Different collision resolution techniques in Hashing


Hashing is the process of transforming data and mapping it to a range of values which can be efficiently looked up.

In this article, we have explored the idea of collision in hashing and explored different collision resolution techniques such as:

  • Open Hashing (Separate chaining)
  • Closed Hashing (Open Addressing)
    • Liner Probing
    • Quadratic probing
    • Double hashing

hash

  • Hash table: a data structure where the data is stored based upon its hashed key which is obtained using a hashing function.

  • Hash function: a function which for a given data, outputs a value mapped to a fixed range. A hash table leverages the hash function to efficiently map data such that it can be retrieved and updated quickly. Simply put, assume S = {s1, s2, s3, ...., sn} to be a set of objects that we wish to store into a map of size N, so we use a hash function H, such that for all s belonging to S; H(s) -> x, where x is guaranteed to lie in the range [1,N]

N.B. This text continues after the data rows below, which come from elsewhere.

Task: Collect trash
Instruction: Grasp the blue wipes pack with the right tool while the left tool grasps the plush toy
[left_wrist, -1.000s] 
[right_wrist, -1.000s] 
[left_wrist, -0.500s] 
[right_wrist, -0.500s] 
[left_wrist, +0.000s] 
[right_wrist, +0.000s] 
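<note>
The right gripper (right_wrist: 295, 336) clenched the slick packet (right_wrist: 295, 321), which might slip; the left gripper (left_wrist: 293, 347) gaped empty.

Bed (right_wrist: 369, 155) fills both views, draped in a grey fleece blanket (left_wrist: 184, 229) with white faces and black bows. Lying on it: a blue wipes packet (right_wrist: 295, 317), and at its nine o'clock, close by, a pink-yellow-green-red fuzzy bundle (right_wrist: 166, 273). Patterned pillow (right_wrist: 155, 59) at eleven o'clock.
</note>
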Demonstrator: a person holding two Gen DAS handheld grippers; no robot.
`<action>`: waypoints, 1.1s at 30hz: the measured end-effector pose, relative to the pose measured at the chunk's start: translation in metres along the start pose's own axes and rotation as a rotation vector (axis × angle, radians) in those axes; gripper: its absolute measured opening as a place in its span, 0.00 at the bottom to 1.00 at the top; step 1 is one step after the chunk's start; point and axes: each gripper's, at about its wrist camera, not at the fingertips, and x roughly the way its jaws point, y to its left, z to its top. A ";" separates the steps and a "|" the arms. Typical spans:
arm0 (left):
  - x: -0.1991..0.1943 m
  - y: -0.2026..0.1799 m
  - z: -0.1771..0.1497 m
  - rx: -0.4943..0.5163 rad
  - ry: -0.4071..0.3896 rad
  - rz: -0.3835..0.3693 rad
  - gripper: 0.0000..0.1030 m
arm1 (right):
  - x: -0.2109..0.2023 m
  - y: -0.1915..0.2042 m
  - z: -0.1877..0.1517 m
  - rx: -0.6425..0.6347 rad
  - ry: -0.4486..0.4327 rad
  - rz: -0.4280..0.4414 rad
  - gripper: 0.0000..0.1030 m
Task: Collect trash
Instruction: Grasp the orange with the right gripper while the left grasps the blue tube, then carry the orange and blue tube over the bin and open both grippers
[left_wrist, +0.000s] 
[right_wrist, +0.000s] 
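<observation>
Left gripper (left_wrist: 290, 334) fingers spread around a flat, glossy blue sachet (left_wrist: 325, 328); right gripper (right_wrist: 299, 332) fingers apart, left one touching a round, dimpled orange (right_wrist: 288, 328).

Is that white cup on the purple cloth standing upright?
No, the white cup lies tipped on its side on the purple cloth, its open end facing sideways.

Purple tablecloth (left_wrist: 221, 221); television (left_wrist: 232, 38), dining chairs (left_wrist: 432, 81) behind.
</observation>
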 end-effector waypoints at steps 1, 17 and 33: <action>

  • Perfect Hash function: a hash function that maps each item into a unique slot (no collisions).

Hash Collisions: As per the Pigeonhole principle if the set of objects we intend to store within our hash table is larger than the size of our hash table we are bound to have two or more different objects having the same hash value; a hash collision. Even if the size of the hash table is large enough to accommodate all the objects finding a hash function which generates a unique hash for each object in the hash table is a difficult task. Collisions are bound to occur (unless we find a perfect hash function, which in most of the cases is hard to find) but can be significantly reduced with the help of various collision resolution techniques.

Following are the collision resolution techniques used:

  • Open Hashing (Separate chaining)
  • Closed Hashing (Open Addressing)
    • Liner Probing
    • Quadratic probing
    • Double hashing

1. Open Hashing (Separate chaining)

Collisions are resolved using a list of elements to store objects with the same key together.

  • Suppose you wish to store a set of numbers = {0,1,2,4,5,7} into a hash table of size 5.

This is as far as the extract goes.